=== Section Start ===
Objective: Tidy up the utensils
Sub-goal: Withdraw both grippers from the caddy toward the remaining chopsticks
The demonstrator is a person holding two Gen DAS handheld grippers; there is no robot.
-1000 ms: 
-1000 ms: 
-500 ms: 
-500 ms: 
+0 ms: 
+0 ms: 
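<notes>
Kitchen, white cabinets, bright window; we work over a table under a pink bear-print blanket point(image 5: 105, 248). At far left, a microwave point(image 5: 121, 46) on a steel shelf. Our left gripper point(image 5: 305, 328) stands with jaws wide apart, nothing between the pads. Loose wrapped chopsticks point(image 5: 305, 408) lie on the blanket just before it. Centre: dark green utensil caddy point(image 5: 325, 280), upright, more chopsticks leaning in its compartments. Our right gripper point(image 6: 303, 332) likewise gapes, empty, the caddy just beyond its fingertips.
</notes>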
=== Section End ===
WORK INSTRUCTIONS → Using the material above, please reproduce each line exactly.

ANSWER FOR THE TASK →
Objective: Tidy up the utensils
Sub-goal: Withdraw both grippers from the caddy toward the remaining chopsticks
The demonstrator is a person holding two Gen DAS handheld grippers; there is no robot.
-1000 ms: 
-1000 ms: 
-500 ms: 
-500 ms: 
+0 ms: 
+0 ms: 
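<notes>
Kitchen, white cabinets, bright window; we work over a table under a pink bear-print blanket point(image 5: 105, 248). At far left, a microwave point(image 5: 121, 46) on a steel shelf. Our left gripper point(image 5: 305, 328) stands with jaws wide apart, nothing between the pads. Loose wrapped chopsticks point(image 5: 305, 408) lie on the blanket just before it. Centre: dark green utensil caddy point(image 5: 325, 280), upright, more chopsticks leaning in its compartments. Our right gripper point(image 6: 303, 332) likewise gapes, empty, the caddy just beyond its fingertips.
</notes>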

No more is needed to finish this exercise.